MATERIAL PROVIDED:
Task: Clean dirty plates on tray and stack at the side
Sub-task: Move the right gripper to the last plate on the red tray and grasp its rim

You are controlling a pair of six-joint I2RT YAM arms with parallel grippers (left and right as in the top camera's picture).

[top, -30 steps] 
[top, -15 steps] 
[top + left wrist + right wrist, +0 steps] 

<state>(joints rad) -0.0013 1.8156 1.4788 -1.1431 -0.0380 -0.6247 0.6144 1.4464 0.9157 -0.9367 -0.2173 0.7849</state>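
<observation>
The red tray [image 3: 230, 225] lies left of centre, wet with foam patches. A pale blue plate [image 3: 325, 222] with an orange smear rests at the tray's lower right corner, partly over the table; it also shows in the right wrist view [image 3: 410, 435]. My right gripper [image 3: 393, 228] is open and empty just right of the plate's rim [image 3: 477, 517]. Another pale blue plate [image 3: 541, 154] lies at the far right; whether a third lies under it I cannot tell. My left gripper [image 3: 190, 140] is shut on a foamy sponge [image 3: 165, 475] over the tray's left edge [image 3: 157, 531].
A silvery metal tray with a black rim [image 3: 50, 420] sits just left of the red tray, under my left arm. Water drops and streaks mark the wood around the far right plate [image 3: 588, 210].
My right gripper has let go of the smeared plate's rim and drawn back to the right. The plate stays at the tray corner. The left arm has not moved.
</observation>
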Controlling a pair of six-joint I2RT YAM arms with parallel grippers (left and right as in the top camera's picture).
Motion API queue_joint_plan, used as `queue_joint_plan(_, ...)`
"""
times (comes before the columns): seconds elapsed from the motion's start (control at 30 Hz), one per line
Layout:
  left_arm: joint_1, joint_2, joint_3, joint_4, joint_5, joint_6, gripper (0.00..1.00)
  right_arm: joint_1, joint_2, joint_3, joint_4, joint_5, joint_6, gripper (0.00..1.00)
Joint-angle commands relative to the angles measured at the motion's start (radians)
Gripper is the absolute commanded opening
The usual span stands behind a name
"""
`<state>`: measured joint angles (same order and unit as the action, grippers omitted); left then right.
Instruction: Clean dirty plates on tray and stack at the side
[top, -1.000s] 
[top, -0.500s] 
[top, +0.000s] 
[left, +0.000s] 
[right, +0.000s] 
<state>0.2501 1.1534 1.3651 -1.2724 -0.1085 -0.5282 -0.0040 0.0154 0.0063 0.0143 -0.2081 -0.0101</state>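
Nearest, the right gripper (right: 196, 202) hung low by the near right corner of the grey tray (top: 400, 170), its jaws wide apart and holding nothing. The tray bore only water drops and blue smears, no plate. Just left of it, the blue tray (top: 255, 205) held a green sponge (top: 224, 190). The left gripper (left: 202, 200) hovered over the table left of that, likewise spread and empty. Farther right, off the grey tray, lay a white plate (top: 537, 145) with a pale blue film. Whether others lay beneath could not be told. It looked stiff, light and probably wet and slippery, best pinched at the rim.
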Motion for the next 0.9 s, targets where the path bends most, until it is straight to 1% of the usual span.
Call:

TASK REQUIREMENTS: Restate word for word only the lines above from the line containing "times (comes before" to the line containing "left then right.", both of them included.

RESULT OF THIS EXERCISE:
times (comes before the columns): seconds elapsed from the motion's start (control at 30 Hz), one per line
Layout:
  left_arm: joint_1, joint_2, joint_3, joint_4, joint_5, joint_6, gripper (0.00..1.00)
  right_arm: joint_1, joint_2, joint_3, joint_4, joint_5, joint_6, gripper (0.00..1.00)
Joint-angle commands relative to the angles measured at the motion's start (radians)
Gripper is the absolute commanded opening
The usual span stands behind a name
"""
`<state>`: measured joint angles (same order and unit as the action, grippers omitted); left then right.

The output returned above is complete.